# Create topology sparse matrix

This approach does not rely on the existing knowledge graph. A functional graph based on page hit session data is created, before further filtering of the graph, to find a list of pages related to the economic recovery whole user journey (WUJ). 

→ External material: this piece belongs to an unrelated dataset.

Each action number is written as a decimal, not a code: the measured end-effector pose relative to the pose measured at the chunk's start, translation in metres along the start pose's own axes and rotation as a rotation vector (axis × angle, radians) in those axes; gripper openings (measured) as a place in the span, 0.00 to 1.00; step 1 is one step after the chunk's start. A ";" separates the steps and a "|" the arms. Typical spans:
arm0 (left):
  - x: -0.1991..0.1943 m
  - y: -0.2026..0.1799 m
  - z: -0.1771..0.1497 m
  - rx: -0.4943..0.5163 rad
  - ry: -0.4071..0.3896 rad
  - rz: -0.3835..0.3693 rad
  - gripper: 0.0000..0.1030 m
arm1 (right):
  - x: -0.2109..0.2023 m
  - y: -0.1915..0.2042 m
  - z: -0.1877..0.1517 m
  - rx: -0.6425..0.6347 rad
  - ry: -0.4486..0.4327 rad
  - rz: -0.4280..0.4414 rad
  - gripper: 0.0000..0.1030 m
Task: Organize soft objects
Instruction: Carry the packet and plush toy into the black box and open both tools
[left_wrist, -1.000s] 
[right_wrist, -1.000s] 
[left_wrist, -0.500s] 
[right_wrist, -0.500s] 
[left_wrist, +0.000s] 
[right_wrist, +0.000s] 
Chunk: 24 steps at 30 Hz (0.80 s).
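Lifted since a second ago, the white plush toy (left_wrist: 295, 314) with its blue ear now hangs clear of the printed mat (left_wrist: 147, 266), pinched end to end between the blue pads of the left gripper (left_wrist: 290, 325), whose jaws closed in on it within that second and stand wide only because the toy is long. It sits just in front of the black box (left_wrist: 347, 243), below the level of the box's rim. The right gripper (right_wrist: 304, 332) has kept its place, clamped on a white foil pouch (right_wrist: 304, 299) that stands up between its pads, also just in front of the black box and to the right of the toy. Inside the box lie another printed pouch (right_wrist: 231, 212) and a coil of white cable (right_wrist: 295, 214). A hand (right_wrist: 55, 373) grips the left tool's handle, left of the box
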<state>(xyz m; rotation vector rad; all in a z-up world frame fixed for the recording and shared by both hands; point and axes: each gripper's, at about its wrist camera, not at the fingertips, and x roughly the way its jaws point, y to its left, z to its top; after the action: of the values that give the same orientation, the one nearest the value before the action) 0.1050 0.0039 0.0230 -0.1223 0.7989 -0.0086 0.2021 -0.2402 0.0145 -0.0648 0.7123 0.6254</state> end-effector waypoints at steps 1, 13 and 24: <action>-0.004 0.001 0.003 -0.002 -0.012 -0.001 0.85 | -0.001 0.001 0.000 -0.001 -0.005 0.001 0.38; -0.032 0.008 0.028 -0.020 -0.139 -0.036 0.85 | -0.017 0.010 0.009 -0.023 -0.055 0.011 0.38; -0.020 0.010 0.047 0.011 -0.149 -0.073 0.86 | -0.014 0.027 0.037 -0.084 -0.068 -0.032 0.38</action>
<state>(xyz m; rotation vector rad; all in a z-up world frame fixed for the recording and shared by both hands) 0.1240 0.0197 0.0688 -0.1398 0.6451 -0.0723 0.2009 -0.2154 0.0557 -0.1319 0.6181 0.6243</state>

The first step is to identify seed0 and seed1 pages. Seed0 pages must be pre-defined and manually entered as `SEED0_PAGES`. Then, a topology sparse matrix is created which represents how each seed0 page is connected to another page via hyperlink. Adpated from: https://github.com/alphagov/govuk-intent-detector/blob/main/notebooks/generate_topology_matrix.ipynb

ASSUMPTIONS: 
- We are removing links to cross-domain services / external domain
- We attach anchor to the main url (/business#content)
- We are keeping the step-by-step ID, and search parameters
- We are only keeping self-loops where a page contains an explicit link to itself 
- We are not accounting for the fact that any page can be reloaded -> if we want this, add 1's to whole diagonal
- If we do not want any of these two options (point above) need remove add 0's to whole diagonal AND remove self-loop from user journey data 
- `SEED0_PAGES` are defined as `/topic/further-education-skills` and `/browse/working/finding-job`. These were chosen as they are topic and browse pages, which therefore link to many similar pages. This analysis assumes these pages are important pages in the economic recovery whole user journey. `SEED1_PAGES` are reliant on `SEED0_PAGES`, therefore this analysis is dependent on what the `SEED0_PAGES` are.
- Footer pages are manually defined and removed from the final list of `SEED1_PAGES`. This is because they occur on every page, regardless of the Whole User Journey. 

OUTPUT: 
- Saves `{date}_govuk_topology_matrix.pickle` in `../data/interim`
- A list of `SEED1_PAGES` are downloaded locally as `seed1_economic_recovery.csv` 

REQUIREMENTS:
- No scripts need to be run before this script
- Imports module `make_topology_matrix.py` located in `../src/make_data`

In [1]:
import os
import re
import pandas as pd
from pathlib import Path
from tqdm import tqdm
from datetime import datetime
from urllib import request

In [2]:
from bs4 import BeautifulSoup, SoupStrainer
from bs4.element import Doctype

In [3]:
from src.make_data.make_topology_matrix import (clean_url, combine_anchor2url, process_page_links, 
                                                create_topology_matrix_pd)

## Set up folders

In [4]:
# Define the raw data folder where HTML pages will be stored
DIR_DATA_RAW = os.getenv("DIR_DATA_RAW")

# Create a new folder with the current timestamp - content may change, so it's good to keep a local record
HTML_DATETIME = datetime.now().strftime("%Y%m%d_%H%M%S")
DIR_HTML = Path(DIR_DATA_RAW, "html", HTML_DATETIME)
DIR_HTML.mkdir(parents=True)

# Output folder
DIR_DATA_INTERIM = Path(os.getenv("DIR_DATA_INTERIM"))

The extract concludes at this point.